ACTIVITY:
All of the data needs to be reproduced with no alterations.

**** DATA BELOW ****

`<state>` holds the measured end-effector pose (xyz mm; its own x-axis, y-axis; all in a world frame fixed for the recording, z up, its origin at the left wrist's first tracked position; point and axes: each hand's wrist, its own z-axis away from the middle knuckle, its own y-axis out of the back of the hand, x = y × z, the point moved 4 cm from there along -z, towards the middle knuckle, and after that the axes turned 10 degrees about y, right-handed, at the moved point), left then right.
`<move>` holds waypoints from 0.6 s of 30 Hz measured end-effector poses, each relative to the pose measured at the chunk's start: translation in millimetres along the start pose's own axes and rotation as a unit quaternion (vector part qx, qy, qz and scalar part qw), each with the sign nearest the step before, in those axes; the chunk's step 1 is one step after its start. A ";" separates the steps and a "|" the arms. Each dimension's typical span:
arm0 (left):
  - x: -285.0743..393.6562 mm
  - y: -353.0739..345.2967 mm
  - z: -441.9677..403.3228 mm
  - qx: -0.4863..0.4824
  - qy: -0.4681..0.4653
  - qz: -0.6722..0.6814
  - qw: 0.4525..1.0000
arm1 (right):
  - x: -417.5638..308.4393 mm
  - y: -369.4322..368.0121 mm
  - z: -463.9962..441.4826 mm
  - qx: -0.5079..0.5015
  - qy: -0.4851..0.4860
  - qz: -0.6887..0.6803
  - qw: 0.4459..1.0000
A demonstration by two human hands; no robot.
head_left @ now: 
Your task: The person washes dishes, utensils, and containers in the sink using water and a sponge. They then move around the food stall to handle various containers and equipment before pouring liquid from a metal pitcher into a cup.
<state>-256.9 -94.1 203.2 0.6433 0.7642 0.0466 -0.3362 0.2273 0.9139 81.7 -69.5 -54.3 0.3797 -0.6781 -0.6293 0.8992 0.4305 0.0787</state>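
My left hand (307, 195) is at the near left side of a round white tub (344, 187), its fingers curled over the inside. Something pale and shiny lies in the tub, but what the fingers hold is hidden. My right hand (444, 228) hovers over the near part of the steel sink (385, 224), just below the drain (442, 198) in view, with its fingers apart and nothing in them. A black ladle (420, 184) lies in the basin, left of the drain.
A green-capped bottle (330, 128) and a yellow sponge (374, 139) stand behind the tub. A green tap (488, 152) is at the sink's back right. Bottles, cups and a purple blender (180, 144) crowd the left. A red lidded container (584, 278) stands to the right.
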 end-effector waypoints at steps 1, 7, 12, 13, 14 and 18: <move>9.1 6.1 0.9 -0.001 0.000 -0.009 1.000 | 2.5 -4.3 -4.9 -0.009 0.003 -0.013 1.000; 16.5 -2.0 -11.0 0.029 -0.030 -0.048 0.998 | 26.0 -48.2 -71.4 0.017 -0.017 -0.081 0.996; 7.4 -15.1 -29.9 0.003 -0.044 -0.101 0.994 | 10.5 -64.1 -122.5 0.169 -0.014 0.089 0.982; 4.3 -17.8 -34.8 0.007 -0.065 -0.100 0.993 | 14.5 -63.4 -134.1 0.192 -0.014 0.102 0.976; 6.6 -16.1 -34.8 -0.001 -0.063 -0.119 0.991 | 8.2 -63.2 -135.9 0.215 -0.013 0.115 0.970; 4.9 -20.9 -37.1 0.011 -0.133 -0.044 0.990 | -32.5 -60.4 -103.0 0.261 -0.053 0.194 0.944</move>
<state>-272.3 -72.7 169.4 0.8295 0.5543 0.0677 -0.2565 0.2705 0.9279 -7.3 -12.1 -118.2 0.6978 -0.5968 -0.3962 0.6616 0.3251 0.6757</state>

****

WRITTEN ANSWER:
`<state>` holds the measured end-effector pose (xyz mm; its own x-axis, y-axis; all in a world frame fixed for the recording, z up, its origin at the left wrist's first tracked position; point and axes: each hand's wrist, its own z-axis away from the middle knuckle, its own y-axis out of the back of the hand, x = y × z, the point moved 4 cm from there along -z, towards the middle knuckle, and after that the axes turned 10 degrees about y, right-handed, at the moved point), left then right.
`<move>` holds waypoints from 0.6 s of 30 Hz measured end-effector poses, each relative to the pose measured at the chunk's start: translation in millimetres along the start pose's own axes and rotation as a unit quaternion (vector part qx, qy, qz and scalar part qw), each with the sign nearest the step before, in those axes; the chunk's step 1 is one step after its start. A ";" separates the steps and a "|" the arms. Each dimension's typical span:
arm0 (left):
  - x: -285.0743..393.6562 mm
  - y: -353.0739..345.2967 mm
  - z: -441.9677..403.3228 mm
  - qx: -0.4863..0.4824
  - qy: -0.4681..0.4653
  - qz: -0.6722..0.6814
  - qw: 0.4525..1.0000
arm1 (right):
  - x: -417.5638..308.4393 mm
  - y: -369.4322..368.0121 mm
  - z: -463.9962..441.4826 mm
  - qx: -0.5079..0.5015
  - qy: -0.4851..0.4860
  - qz: -0.6887..0.6803
  - qw: 0.4459..1.0000
A demonstration by two human hands; no robot.
head_left @ now: 
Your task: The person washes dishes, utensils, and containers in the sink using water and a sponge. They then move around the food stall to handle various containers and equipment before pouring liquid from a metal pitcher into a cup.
<state>-256.9 -94.1 203.2 0.6433 0.7642 0.0466 -0.3362 0.2273 0.9139 81.7 -69.5 -54.3 0.3797 -0.6781 -0.6293 0.8992 0.4305 0.0787</state>
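My left hand (307, 195) is at the near left side of a round white tub (344, 187), its fingers curled over the inside. Something pale and shiny lies in the tub, but what the fingers hold is hidden. My right hand (444, 228) hovers over the near part of the steel sink (385, 224), just below the drain (442, 198) in view, with its fingers apart and nothing in them. A black ladle (420, 184) lies in the basin, left of the drain.
A green-capped bottle (330, 128) and a yellow sponge (374, 139) stand behind the tub. A green tap (488, 152) is at the sink's back right. Bottles, cups and a purple blender (180, 144) crowd the left. A red lidded container (584, 278) stands to the right.
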 end-effector waypoints at steps 1, 7, 12, 13, 14 and 18: <move>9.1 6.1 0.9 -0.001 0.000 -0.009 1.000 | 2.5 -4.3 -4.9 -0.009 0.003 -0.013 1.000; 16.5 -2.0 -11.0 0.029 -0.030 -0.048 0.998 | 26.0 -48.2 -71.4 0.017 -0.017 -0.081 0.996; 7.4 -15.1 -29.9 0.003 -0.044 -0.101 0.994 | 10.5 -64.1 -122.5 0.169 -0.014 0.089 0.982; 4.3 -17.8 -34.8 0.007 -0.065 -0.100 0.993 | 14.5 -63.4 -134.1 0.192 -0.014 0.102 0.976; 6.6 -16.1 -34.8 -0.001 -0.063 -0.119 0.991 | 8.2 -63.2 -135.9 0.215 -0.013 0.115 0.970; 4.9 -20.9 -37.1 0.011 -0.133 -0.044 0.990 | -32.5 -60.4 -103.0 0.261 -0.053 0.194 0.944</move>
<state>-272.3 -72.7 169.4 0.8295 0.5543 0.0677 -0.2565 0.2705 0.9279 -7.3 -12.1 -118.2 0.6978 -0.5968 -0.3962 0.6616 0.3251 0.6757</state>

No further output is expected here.